• Work required:
Using the data below, please return every line exactly as given.

• Given information:
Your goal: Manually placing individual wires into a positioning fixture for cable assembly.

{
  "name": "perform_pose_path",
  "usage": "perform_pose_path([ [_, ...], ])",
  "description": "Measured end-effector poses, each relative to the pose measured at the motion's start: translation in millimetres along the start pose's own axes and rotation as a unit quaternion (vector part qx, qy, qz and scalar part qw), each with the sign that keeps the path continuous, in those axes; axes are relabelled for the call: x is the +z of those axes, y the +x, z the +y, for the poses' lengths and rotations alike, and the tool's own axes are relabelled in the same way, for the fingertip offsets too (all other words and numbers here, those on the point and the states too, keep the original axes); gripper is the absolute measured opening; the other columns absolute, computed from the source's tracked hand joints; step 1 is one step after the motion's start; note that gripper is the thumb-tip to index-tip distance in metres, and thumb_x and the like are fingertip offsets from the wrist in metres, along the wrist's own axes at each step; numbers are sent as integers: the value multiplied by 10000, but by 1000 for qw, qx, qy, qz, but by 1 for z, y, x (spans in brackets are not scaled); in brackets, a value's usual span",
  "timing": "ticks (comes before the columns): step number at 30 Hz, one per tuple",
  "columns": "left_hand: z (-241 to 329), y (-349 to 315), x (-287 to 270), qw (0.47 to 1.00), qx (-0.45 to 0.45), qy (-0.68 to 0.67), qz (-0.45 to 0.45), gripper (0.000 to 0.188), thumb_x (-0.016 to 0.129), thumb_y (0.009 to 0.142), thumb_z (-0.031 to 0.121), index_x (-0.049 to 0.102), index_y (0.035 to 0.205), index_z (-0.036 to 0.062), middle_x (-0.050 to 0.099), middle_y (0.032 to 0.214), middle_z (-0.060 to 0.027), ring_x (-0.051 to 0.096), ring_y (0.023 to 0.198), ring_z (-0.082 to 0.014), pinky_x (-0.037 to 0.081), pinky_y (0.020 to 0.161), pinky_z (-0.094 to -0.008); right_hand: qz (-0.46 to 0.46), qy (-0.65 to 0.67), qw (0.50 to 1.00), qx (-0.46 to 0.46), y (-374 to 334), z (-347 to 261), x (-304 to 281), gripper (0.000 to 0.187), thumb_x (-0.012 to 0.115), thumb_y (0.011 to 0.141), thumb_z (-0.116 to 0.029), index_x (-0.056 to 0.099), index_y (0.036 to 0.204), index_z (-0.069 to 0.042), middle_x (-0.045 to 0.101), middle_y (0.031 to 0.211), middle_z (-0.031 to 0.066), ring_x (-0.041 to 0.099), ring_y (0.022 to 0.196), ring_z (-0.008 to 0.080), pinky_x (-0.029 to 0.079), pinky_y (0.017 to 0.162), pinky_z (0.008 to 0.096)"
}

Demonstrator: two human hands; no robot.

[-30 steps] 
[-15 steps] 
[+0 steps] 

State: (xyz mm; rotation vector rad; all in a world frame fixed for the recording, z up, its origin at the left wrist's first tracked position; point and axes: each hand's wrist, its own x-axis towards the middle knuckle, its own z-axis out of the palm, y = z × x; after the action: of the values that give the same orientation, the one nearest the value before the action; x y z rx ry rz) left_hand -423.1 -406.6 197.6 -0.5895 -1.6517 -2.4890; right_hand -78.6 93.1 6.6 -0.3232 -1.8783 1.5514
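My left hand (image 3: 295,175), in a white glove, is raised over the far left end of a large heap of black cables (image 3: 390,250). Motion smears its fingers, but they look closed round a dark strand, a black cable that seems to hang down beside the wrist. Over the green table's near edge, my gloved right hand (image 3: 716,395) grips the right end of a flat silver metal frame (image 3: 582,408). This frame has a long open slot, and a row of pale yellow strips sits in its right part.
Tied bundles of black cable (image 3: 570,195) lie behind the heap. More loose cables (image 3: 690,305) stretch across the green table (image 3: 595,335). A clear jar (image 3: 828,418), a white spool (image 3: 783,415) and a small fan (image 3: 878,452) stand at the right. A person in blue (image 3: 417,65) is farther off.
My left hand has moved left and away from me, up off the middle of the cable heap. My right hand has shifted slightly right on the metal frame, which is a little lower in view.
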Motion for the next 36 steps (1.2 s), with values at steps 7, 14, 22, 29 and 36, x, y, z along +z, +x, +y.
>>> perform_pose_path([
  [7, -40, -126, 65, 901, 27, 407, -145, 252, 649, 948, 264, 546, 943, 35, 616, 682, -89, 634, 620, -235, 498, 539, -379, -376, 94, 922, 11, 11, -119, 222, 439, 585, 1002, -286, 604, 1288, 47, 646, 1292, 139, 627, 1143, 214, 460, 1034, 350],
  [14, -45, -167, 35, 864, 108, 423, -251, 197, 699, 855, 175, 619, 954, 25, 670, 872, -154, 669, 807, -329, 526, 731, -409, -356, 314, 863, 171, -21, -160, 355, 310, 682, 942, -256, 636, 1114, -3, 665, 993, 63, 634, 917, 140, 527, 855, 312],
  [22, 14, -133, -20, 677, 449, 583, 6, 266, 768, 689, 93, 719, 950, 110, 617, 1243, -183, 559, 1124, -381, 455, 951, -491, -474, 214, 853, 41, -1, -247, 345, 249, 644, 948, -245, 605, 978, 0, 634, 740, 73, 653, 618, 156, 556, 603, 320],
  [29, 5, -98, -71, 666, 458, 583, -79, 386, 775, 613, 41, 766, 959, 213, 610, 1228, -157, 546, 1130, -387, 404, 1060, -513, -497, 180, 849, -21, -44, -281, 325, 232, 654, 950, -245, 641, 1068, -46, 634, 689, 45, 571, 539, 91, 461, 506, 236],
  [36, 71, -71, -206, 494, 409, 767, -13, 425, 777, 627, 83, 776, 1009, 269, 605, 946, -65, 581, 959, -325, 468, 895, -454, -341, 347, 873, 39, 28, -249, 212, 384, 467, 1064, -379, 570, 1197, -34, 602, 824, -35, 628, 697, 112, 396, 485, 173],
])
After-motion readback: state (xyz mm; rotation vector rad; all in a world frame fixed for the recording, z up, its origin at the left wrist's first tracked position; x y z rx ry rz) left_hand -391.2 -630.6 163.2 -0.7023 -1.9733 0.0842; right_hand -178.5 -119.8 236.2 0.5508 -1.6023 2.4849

• Response to this exercise:
Your goal: Manually placing individual wires into a positioning fixture for cable assembly.

{
  "name": "perform_pose_path",
  "usage": "perform_pose_path([ [_, ...], ])",
  "description": "Measured end-effector poses, each relative to the pose measured at the motion's start: translation in millimetres along the start pose's own axes and rotation as a unit quaternion (vector part qx, qy, qz and scalar part qw), each with the sign that keeps the path continuous, in those axes; axes are relabelled for the call: x is the +z of those axes, y the +x, z the +y, for the poses' lengths and rotations alike, and the tool's own axes are relabelled in the same way, for the fingertip offsets too (all other words and numbers here, those on the point and the states too, keep the original axes); gripper is the absolute measured opening; the other columns absolute, computed from the source's tracked hand joints; step 1 is one step after the motion's start; note that gripper is the thumb-tip to index-tip distance in metres, and thumb_x and the like are fingertip offsets from the wrist in metres, along the wrist's own axes at each step; numbers are sent as integers: the value multiplied by 10000, but by 1000 for qw, qx, qy, qz, but by 1 for z, y, x (spans in brackets are not scaled); in brackets, a value's usual span",
  "timing": "ticks (comes before the columns): step number at 30 Hz, one per tuple",
  "columns": "left_hand: z (-241 to 329), y (-349 to 315), x (-287 to 270), qw (0.47 to 1.00), qx (-0.45 to 0.45), qy (-0.68 to 0.67), qz (-0.45 to 0.45), gripper (0.000 to 0.188), thumb_x (-0.016 to 0.129), thumb_y (0.009 to 0.142), thumb_z (-0.031 to 0.121), index_x (-0.049 to 0.102), index_y (0.035 to 0.205), index_z (-0.036 to 0.062), middle_x (-0.050 to 0.099), middle_y (0.032 to 0.214), middle_z (-0.060 to 0.027), ring_x (-0.051 to 0.096), ring_y (0.023 to 0.198), ring_z (-0.082 to 0.014), pinky_x (-0.037 to 0.081), pinky_y (0.020 to 0.161), pinky_z (-0.094 to -0.008); right_hand: qz (-0.46 to 0.46), qy (-0.65 to 0.67), qw (0.50 to 1.00), qx (-0.46 to 0.46), y (-374 to 334), z (-347 to 261), x (-304 to 281), gripper (0.000 to 0.187), thumb_x (-0.012 to 0.115), thumb_y (0.011 to 0.141), thumb_z (-0.116 to 0.029), index_x (-0.056 to 0.099), index_y (0.036 to 0.204), index_z (-0.069 to 0.042), middle_x (-0.045 to 0.101), middle_y (0.031 to 0.211), middle_z (-0.031 to 0.066), ring_x (-0.041 to 0.099), ring_y (0.022 to 0.196), ring_z (-0.008 to 0.080), pinky_x (-0.029 to 0.079), pinky_y (0.017 to 0.162), pinky_z (0.008 to 0.096)"
}

Demonstrator: two human hands; no robot.

[-30 steps] 
[-15 steps] 
[+0 steps] 

State: (xyz mm; rotation vector rad; all in a world frame fixed for the recording, z up, its origin at the left wrist's first tracked position; point and axes: each hand's wrist, its own x-axis towards the middle knuckle, its own z-axis out of the palm, y = z × x; after the action: of the values that give the same orientation, the one nearest the value before the action; x y z rx ry rz) left_hand -423.1 -406.6 197.6 -0.5895 -1.6517 -2.4890; right_hand -78.6 93.1 6.6 -0.3232 -1.8783 1.5514
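My left hand (image 3: 295,175), in a white glove, is raised over the far left end of a large heap of black cables (image 3: 390,250). Motion smears its fingers, but they look closed round a dark strand, a black cable that seems to hang down beside the wrist. Over the green table's near edge, my gloved right hand (image 3: 716,395) grips the right end of a flat silver metal frame (image 3: 582,408). This frame has a long open slot, and a row of pale yellow strips sits in its right part.
Tied bundles of black cable (image 3: 570,195) lie behind the heap. More loose cables (image 3: 690,305) stretch across the green table (image 3: 595,335). A clear jar (image 3: 828,418), a white spool (image 3: 783,415) and a small fan (image 3: 878,452) stand at the right. A person in blue (image 3: 417,65) is farther off.
My left hand has moved left and away from me, up off the middle of the cable heap. My right hand has shifted slightly right on the metal frame, which is a little lower in view.
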Motion for the next 36 steps (1.2 s), with values at steps 7, 14, 22, 29 and 36, x, y, z along +z, +x, +y.
>>> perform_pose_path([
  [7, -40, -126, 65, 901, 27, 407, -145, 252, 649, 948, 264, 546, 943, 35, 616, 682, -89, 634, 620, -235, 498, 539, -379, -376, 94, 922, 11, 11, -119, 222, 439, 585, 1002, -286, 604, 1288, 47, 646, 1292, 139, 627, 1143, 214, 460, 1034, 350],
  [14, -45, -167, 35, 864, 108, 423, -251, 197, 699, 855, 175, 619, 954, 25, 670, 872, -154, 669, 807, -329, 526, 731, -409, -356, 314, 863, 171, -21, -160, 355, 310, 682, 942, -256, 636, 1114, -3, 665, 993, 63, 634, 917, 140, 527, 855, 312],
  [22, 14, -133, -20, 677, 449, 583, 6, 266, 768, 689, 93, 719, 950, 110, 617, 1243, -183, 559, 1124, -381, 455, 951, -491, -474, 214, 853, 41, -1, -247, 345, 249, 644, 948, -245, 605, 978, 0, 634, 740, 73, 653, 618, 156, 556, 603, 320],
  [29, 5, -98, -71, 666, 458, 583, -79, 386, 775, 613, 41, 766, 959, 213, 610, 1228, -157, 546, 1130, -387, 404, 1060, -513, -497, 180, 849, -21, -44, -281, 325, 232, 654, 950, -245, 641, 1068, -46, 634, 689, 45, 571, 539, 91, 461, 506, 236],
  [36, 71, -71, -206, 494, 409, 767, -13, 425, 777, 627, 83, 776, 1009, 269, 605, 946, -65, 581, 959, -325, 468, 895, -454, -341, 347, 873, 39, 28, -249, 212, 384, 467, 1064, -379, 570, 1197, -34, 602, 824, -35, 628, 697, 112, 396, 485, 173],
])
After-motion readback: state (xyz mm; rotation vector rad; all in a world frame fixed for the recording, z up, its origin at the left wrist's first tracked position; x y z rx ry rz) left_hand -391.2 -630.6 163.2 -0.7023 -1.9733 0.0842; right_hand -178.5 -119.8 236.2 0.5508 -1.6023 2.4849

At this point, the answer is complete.